C.I. – Quelles thématiques aimeriez-vous que la Communauté d’innovation aborde ?

P.T. – Le modèle économique. On nous présente de manière merveilleuse les réalisations mais une grosse partie est financée avec l’argent public. On peut se demander s’il n’y a pas moyen de fonctionner sans et les perpétuer dans un régime de croisière ? Comment cohabiter avec des sociétés commerciales aux objectifs différents ? Quelle une gouvernance fonctionne dans la durée ? La réflexion sur comment inventer de nouvelle façon de vivre en commun m’intéresse aussi . Par exemple, les gilets jaunes sont un exemple intéressant, ils n’ont pas de structure. Comment pérenniser l’organisation, comment fonctionner dans la durée ? Une coopérative, 1 homme 1 voix, quelle place pour la collectivité publique, pour le mécène, pour l’utilisateur, pour le consommateur ? La notion de durée est importante, surtout dans la CI, on s’installe dans la durée, il ne faut pas faire du one shot.
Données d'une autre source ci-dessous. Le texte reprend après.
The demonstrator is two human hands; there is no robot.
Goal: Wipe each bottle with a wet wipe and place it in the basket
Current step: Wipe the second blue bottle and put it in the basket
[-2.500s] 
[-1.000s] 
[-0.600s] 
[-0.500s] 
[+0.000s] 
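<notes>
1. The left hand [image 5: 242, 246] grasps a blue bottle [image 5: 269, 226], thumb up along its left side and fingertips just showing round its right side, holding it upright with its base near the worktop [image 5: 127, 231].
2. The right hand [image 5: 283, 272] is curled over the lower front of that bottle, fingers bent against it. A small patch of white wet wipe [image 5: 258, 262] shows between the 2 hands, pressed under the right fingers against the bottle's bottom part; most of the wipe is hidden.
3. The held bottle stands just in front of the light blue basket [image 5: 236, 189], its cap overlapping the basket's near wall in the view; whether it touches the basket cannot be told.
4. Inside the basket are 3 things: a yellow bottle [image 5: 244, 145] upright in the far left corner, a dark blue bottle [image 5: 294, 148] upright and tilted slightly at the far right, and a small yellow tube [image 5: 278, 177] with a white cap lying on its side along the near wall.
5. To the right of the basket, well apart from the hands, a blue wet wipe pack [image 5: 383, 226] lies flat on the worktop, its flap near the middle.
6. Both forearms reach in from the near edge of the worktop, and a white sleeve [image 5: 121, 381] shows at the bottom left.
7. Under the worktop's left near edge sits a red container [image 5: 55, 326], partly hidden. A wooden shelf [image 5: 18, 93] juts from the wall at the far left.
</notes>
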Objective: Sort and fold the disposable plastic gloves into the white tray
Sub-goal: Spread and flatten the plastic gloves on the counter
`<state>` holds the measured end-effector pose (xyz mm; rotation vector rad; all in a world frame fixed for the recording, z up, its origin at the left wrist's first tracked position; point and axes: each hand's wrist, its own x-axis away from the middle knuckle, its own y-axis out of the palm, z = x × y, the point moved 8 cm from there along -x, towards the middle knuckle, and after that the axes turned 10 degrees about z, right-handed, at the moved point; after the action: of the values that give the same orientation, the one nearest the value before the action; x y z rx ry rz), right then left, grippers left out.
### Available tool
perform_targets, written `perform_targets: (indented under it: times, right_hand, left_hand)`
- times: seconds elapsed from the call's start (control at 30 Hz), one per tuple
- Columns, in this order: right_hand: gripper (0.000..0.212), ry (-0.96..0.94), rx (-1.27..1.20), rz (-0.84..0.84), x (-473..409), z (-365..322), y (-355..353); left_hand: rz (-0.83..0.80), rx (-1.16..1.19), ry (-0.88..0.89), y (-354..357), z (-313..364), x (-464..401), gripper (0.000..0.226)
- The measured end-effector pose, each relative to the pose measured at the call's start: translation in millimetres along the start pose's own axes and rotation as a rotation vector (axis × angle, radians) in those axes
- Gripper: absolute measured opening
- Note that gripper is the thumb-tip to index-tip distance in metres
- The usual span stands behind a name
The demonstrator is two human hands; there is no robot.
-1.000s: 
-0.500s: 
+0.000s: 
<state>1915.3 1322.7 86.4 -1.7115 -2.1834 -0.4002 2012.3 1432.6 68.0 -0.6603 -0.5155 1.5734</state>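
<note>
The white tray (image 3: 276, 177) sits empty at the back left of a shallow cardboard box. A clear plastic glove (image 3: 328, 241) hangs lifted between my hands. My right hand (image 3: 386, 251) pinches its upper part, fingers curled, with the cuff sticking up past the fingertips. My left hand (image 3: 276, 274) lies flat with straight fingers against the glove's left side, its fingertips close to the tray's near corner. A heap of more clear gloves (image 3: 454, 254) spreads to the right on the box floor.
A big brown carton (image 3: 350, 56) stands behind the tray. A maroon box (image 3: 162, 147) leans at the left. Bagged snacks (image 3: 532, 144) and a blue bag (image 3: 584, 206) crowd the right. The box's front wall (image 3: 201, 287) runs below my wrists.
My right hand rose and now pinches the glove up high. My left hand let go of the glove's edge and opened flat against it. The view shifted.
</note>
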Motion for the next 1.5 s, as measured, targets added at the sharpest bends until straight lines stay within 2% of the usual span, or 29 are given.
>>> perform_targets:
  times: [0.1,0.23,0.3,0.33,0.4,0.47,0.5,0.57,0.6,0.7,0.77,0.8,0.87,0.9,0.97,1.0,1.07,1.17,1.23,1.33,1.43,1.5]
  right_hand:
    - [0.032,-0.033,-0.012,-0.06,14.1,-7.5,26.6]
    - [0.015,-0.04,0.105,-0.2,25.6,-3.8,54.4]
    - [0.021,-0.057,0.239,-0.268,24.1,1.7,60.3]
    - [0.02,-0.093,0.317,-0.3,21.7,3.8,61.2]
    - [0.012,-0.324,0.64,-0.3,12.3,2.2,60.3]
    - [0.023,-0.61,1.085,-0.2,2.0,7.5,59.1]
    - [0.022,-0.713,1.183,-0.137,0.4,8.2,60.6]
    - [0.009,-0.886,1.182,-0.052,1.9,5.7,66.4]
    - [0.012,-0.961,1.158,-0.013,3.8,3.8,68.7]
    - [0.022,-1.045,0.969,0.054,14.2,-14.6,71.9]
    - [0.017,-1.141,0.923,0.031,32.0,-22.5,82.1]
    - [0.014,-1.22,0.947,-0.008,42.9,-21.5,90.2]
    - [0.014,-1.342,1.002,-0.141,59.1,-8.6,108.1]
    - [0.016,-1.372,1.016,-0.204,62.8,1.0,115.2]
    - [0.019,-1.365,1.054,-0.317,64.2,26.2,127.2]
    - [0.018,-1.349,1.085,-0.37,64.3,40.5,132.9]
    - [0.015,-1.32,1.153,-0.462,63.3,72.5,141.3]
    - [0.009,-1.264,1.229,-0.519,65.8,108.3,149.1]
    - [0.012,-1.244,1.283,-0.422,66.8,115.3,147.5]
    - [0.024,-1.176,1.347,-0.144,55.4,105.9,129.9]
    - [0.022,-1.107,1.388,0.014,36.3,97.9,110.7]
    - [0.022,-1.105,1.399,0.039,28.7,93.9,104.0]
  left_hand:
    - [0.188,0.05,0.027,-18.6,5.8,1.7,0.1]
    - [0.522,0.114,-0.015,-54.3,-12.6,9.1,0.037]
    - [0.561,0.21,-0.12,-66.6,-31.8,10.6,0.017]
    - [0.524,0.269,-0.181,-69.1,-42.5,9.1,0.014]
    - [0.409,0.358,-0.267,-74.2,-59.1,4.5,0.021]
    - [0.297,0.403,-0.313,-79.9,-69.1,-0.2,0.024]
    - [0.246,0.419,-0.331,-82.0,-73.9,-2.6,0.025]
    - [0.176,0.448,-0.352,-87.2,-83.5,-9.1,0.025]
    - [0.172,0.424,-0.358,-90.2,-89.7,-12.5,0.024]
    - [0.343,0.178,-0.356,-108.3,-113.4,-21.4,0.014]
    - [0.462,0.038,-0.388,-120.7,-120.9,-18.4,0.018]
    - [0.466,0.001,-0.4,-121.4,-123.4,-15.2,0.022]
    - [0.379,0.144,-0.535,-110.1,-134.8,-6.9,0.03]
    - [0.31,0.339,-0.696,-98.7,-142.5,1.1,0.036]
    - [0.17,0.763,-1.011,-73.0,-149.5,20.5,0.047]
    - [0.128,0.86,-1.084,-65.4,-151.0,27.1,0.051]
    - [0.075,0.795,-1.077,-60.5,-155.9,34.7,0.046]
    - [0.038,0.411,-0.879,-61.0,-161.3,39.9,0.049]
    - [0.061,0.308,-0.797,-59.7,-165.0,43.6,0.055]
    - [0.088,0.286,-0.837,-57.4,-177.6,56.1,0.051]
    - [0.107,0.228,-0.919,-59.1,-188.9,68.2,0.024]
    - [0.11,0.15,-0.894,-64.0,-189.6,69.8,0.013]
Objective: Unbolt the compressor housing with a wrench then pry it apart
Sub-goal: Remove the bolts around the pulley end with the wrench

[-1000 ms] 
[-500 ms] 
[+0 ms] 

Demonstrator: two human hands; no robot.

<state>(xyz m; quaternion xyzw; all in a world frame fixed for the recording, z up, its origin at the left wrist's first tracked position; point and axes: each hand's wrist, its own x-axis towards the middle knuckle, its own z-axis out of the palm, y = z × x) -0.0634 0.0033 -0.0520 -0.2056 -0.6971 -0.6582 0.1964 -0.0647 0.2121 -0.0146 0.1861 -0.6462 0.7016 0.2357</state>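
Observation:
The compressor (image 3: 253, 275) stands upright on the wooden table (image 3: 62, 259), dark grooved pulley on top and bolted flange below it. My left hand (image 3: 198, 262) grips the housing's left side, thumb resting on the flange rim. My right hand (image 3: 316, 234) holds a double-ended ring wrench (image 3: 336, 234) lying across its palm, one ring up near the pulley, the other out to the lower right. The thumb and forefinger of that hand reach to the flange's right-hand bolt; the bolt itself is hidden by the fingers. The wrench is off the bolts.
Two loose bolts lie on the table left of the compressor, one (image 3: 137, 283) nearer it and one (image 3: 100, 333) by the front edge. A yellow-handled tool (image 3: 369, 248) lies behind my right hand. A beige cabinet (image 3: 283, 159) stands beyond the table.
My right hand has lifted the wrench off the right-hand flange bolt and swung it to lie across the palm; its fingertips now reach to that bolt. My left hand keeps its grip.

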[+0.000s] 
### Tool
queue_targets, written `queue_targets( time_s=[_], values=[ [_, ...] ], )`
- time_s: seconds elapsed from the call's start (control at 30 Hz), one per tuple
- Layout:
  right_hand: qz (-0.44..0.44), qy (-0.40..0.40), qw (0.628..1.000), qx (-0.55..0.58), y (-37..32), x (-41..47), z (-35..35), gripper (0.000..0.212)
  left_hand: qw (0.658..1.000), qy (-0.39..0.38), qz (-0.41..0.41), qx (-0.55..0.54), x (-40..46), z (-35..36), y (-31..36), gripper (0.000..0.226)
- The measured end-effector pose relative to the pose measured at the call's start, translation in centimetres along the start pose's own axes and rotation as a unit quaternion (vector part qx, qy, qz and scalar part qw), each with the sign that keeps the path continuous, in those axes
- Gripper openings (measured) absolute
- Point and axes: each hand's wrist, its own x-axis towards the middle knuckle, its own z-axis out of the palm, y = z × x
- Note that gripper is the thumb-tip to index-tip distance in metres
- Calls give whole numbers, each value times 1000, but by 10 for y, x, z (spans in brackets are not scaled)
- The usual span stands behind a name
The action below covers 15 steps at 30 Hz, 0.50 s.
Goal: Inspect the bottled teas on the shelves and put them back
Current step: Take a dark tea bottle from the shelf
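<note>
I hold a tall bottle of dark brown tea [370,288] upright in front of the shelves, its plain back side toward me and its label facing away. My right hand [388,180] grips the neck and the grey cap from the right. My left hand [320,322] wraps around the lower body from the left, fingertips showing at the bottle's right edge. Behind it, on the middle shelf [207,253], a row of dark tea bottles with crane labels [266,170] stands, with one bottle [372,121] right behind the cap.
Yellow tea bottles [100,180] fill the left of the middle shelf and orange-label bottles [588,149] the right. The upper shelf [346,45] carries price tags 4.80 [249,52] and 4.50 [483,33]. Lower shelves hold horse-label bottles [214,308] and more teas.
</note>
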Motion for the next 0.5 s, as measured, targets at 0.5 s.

C.I. – Comment imaginez-vous la Communauté d’innovation par la suite ?

P.T. – Il faut qu’elle reste ouverte et qu’il y ait du mouvement, des gens qui entrent et qui sortent. Avec un système uniquement logistique de base et de temps en temps quelqu’un en leader. Il ne faut pas qu’elle soit trop formalisée et qu’elle reste très ouverte et axée sur les expérimentations. Il faut continuer à visiter, à analyser des expériences dans la durée et aller les visiter à nouveau plus tard pour voir si ça fonctionne. Je suis retourné à Gand, j’ai vu que des choses avaient perduré, d’autres n’existaient plus.

C.I. – Prenez-vous les coordonnées des membres de la Communauté d’innovation ? Les gardez-vous ?

P.T. – Oui, j’ai rencontré des gens supers, que je retrouve sur d’autres projets. Notamment une personne avec qui on discute sur un espace public, sur un projet.

C.I. – Le mot de la fin ?

P.T. – L’intérêt c’est qu’il n’y ait pas de fin, que les choses se prolongent, pas de mots de fin que des mots de début.